| Exercise details |
Print, exactly as they stand, the lines from the start of the listing to the line containing "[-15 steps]", inclusive.

| Dataset extract |
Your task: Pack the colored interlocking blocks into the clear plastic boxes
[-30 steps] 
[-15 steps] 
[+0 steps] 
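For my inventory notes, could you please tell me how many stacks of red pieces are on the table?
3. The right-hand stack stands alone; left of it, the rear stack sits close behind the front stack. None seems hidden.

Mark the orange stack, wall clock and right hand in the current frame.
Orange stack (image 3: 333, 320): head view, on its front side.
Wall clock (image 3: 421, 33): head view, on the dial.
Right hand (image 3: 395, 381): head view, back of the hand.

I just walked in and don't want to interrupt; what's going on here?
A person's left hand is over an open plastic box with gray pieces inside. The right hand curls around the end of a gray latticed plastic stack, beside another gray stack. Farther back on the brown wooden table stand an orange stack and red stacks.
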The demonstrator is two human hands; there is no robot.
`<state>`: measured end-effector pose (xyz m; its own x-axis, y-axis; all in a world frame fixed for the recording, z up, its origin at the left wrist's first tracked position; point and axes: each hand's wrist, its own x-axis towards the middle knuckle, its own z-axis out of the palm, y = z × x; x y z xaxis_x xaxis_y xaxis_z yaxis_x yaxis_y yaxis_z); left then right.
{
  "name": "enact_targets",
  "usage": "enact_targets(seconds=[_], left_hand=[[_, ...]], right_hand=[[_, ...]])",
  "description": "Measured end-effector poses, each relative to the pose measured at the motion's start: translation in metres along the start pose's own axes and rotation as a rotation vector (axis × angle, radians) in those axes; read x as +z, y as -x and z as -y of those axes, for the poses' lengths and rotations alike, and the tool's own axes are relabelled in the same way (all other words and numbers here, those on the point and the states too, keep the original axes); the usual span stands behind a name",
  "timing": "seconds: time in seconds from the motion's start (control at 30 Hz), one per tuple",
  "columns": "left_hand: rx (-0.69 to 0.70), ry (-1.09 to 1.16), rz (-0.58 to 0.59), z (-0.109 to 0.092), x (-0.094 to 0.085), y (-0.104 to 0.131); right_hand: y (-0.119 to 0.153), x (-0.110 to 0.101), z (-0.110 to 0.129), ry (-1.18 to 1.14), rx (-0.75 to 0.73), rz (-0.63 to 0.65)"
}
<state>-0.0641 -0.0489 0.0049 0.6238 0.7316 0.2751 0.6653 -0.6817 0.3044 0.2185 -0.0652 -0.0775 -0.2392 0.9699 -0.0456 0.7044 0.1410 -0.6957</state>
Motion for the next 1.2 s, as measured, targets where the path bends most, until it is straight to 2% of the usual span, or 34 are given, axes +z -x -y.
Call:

| Exercise output |
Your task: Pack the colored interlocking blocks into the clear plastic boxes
[-30 steps] 
[-15 steps] 

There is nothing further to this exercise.